Em vídeo de apresentação do contexto e das disposições do acordo disponibilizado pela Cetesb em 17 de março de 2021, foram divulgados detalhes adicionais sobre os desdobramentos do acordo, dentre os quais destacamos que a adesão ao acordo: (i) não será considerada para fins de constatação de reincidência em infrações administrativas, uma vez que foram adotados novos parâmetros para o ano de 2020; e (ii) não constitui confissão do cometimento da suposta infração.

A adesão ao acordo e o desconto concedido pela agência ambiental não implicam renúncia a eventual dever de recomposição de áreas ambientalmente degradadas. A Cetesb também informou que, a partir de 2020, sua atuação no procedimento de identificação do nexo causal relacionado aos incêndios será pautada em parâmetros diferentes, com base na Decisão de Diretoria da Cetesb n° 29/20, em consonância com a mudança de entendimento manifestada pelo TJSP em recentes julgamentos.
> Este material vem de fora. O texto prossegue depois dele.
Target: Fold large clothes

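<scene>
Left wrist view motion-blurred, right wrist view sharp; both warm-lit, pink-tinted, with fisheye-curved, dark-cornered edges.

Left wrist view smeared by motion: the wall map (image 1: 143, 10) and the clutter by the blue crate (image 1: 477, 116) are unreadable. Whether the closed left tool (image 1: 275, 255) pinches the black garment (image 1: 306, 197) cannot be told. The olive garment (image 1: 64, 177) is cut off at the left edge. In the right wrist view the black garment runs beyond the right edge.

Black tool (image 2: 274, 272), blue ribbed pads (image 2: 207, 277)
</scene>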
A mudança de postura da Cetesb garante maior segurança jurídica e demonstra compromisso com o setor sucroalcooleiro, que desempenha importante papel na agenda de mudanças climáticas. No futuro, o acordo pode ainda servir como um case de sucesso para orientar e embasar novas avenças entre os órgãos ambientais e os demais setores econômicos que também apresentem número significativo de litígios judiciais em andamento para discussão de penalidades aplicadas na esfera administrativa.